Gods kinderen vrezen dikwerf geen zout der aarde te zijn. Zij moeten zich dagelijks aanklagen vanwege hun ontrouw in alles. Dat is hun smart, soms heel levendig gevoeld en ootmoedig, in tranen en met de bede om vergeving, voor God beleden. Zij leren steeds dieper dat zij alleen een krachtvol zout kunnen zijn door genade. Ja, zij weten wel, dat zij ten volle verantwoordelijk zijn op aarde, tegenover God en hun naasten, maar zij ervaren steeds dieper, dat zij alleen uit genade Gode vruchten dragen en anderen ten zegen kunnen zijn. Zij weten dat zij bediend moeten worden uit de volheid van de Koning van dat Godsrijk. Zij leren steeds klaarder dat zij „armen van Geest" zijn. Daarom verstaan zij de dichter zo goed, wanneer hij bidt: Och! schonkt Gij mij de hulp van Uwen Geest
In onze tijd wordt er veel geklaagd over de kerk, over het leven, over de jeugd, over weinig geestelijk leven, en er is oorzaak voor. Och, mochten die klachten eens levende klachten worden. En mochten wij allen er naar staan een zout der aarde te zijn; er naar staan de levende, godzalige, verbondsverhouding te beleven. Dan leren wij 't verbond der genade inleven en uit vrije genade leren wij strijden en lijden, bidden en danken, Gode lofzingen en eren. Ouders, kinderen, ambtsdragers, leden der kerk, vorsten en burgers, leidslieden en voorgangers, in het ambt en daar buiten, op de troon en er om heen, zijn wij, wij persoonlijk, een zout der aarde, bediend, naar vrije genade, uit het rijke verbond, in het Rijk Gods? Kind van God, gevoelt gij u niet diep schuldig?
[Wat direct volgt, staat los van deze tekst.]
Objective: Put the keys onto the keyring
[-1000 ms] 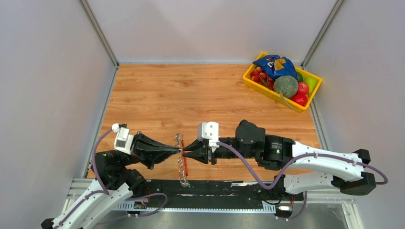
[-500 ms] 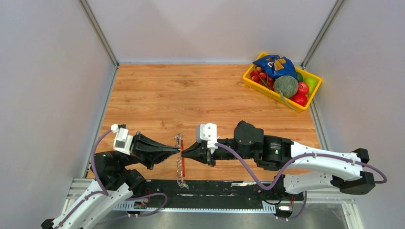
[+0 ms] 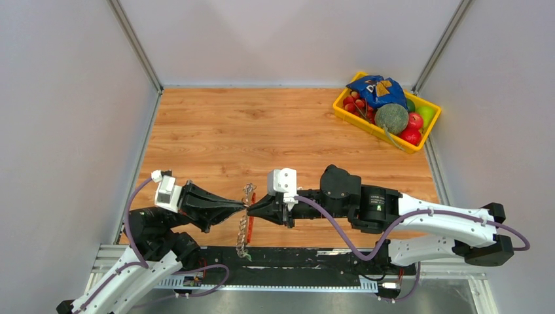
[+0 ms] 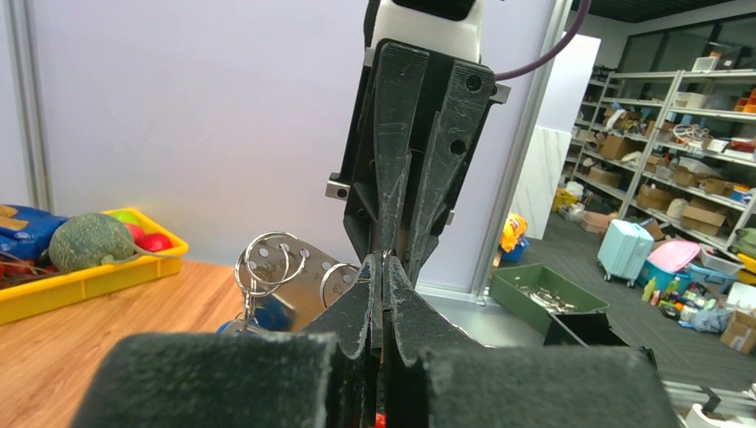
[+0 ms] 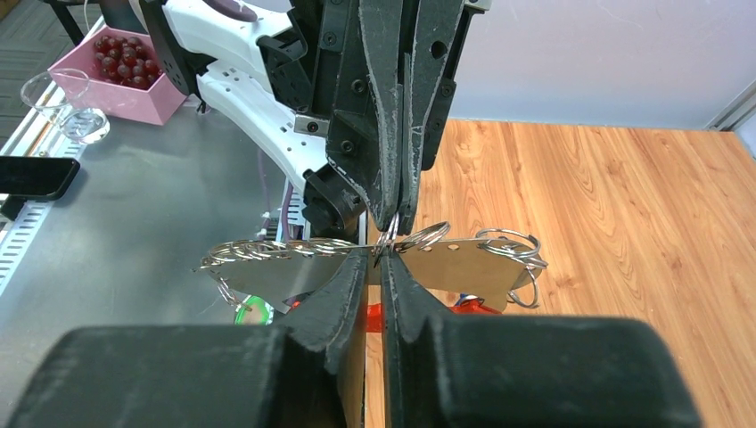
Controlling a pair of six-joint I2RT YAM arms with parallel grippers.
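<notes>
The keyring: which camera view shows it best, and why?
The right wrist view: the keyring shows close, its silver loops spread side-on. The left wrist view hides part behind the left end effector; top external shows only a tiny strand.

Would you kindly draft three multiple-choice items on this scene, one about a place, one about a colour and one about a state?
1. Where does the yellow bin stand?
A) at the far right corner of the table
B) at the near left corner
C) between the two arms

2. What colour is the bag lying in the bin?
A) white
B) blue
C) pink

3. How do the left claw and the right claw stand?
A) both wide open
B) one shut, the other parked far away
C) both shut, tip to tip at the keyring

Answers:
1 A: the top view shows the bin by the far right wall.
2 B: the bag is plainly blue.
3 C: both wrist views show closed fingers meeting on the silver ring.
</notes>
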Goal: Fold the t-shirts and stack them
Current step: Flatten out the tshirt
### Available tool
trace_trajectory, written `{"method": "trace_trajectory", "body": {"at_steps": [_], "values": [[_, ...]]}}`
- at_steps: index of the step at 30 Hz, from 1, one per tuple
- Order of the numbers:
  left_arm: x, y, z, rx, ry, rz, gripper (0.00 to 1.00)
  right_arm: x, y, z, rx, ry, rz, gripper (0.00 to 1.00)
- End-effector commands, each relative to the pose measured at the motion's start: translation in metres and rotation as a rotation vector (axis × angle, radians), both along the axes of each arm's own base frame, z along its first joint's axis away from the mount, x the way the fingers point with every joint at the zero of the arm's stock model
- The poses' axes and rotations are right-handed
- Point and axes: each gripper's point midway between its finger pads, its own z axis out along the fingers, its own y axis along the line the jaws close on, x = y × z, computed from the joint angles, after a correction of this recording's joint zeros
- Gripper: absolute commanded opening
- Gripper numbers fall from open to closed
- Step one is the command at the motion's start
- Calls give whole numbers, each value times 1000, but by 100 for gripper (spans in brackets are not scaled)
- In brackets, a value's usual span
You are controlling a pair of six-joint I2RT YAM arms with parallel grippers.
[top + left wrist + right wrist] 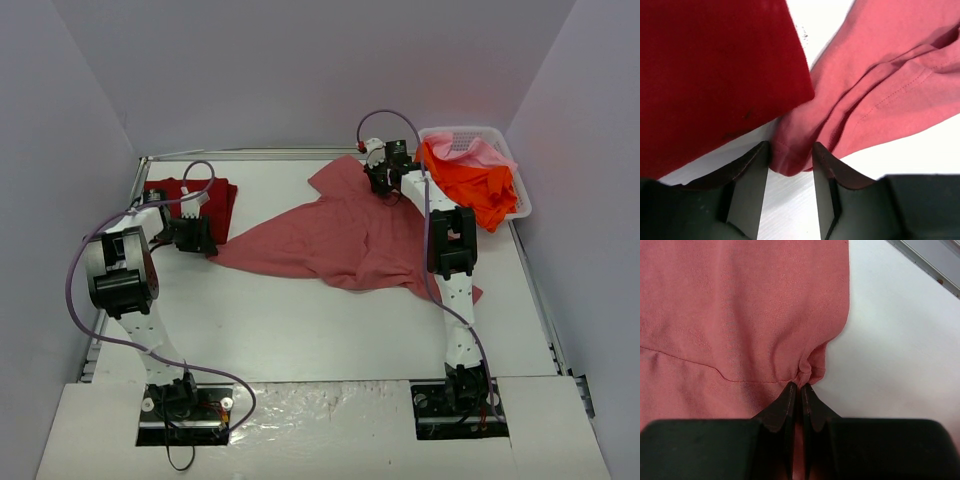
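- The desk (300, 330) is white and flat, with a thin metal rail along its far edge and its sides.
- A rose-red t-shirt (330, 240) lies unfolded and wrinkled across the middle of the desk, stretched from the left part to the far right part.
- A dark crimson t-shirt (215, 200) lies folded flat in the far left corner, and its edge meets one corner of the rose-red t-shirt.
- A white lattice basket (468, 131) stands in the far right corner.
- The left arm base (183, 405) and the right arm base (460, 400) sit at the near edge.
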Motion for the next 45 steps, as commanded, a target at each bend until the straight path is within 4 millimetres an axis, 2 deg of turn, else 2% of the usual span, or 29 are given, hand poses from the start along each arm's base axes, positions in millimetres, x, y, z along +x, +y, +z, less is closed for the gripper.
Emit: {"method": "trace_trajectory", "body": {"at_steps": [1, 7, 11, 19, 23, 26, 32, 35, 38, 41, 42, 44, 45], "values": [[-5, -3, 5, -34, 9, -33, 37, -60, 4, -64, -53, 259, 29, 0], [-10, 1, -6, -17, 36, -35, 29, -62, 4, -68, -61, 264, 34, 0], [-11, 3, -10, -17, 48, -28, 29, -63, 4, -66, -63, 264, 37, 0], [-11, 10, -5, 0, 55, -33, 27, -64, 4, -65, -66, 264, 41, 0], [-11, 17, -2, -9, 49, -15, 17, -65, 3, -63, -69, 262, 44, 0], [-12, 18, 0, -20, 52, -14, 3, -67, 2, -64, -74, 267, 43, 0], [-18, 14, 7, -38, 48, -29, 2, -70, 1, -60, -79, 267, 51, 0], [-23, 9, 18, -59, 35, -63, 2, -73, -2, -47, -83, 258, 58, 0], [-34, 4, 37, -81, 41, -90, 3, -76, -3, -18, -76, 221, 67, 0], [-37, -1, 62, -88, -17, -122, 2, -81, -4, 0, -76, 203, 75, 0], [-40, -2, 77, -82, -45, -129, 2, -82, -5, 14, -75, 183, 74, 0], [-40, -3, 94, -73, -83, -128, 2, -83, -8, 28, -79, 163, 68, 0], [-42, -3, 108, -63, -111, -124, 2, -80, -9, 43, -76, 135, 64, 0]]}}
Ach ja, het blijft waar
„Hier de kluisters van de zonden,
die opnieuw mijn vreugd verslonden,
die nog nooit mijn klacht verstonden,
dat ik hijg naar hoger lof".

Dit artikel werd u aangeboden door: De Wekker

Deze tekst is geautomatiseerd gemaakt en kan nog fouten bevatten. Digibron werkt voortdurend aan correctie. Klik voor het origineel door naar de pdf. Voor opmerkingen, vragen, informatie: contact.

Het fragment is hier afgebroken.